= Problem description =
Report each line of the listing that carries the word "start".

= Data block =
——

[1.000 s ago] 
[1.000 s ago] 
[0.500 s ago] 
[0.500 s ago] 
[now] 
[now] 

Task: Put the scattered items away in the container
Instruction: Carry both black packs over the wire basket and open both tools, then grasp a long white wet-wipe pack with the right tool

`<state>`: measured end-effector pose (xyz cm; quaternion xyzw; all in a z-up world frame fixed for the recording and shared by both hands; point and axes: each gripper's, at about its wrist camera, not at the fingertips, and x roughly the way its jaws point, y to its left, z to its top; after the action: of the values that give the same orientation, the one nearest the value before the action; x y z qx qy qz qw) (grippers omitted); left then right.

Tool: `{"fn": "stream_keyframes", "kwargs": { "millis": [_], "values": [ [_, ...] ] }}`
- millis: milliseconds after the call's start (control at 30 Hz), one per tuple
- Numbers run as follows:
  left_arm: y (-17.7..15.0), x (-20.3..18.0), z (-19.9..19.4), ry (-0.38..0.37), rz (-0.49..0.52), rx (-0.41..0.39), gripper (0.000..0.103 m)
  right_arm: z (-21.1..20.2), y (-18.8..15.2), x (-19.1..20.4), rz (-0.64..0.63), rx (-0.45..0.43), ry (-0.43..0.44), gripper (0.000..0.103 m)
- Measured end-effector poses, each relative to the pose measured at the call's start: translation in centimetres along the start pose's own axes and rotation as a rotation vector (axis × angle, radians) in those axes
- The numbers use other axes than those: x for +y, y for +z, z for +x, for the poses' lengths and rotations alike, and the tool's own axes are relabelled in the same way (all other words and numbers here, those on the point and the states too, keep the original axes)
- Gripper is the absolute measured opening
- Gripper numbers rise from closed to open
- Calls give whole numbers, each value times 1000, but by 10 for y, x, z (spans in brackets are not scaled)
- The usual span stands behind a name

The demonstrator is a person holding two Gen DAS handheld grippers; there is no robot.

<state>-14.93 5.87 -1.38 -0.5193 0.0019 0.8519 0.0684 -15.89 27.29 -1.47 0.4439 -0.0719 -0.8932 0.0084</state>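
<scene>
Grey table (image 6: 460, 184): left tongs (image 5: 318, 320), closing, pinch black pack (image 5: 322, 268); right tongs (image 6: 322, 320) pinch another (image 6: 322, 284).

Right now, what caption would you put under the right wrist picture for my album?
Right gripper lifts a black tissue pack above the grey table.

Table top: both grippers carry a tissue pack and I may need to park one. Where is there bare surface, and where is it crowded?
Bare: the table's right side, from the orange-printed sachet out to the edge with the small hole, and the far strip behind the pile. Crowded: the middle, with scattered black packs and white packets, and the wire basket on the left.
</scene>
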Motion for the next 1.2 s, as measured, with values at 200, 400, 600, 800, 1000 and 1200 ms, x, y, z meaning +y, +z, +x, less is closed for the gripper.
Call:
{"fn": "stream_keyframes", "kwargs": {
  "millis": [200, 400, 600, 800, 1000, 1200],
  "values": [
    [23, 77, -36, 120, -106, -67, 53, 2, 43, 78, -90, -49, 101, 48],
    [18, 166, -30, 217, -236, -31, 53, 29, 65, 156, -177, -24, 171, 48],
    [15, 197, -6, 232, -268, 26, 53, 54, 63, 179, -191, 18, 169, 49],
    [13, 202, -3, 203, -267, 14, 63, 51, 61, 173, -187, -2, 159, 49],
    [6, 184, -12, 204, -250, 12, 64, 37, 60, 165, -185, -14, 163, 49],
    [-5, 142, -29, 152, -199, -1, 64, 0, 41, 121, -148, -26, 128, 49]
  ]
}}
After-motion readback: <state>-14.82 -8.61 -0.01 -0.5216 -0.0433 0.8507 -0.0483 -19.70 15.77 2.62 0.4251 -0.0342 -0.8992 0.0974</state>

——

= Exercise output =
- millis: milliseconds after the call's start (control at 30 Hz), one per tuple
- Measured end-effector poses, each relative to the pose measured at the call's start: translation in centimetres along the start pose's own axes and rotation as a rotation vector (axis × angle, radians) in those axes

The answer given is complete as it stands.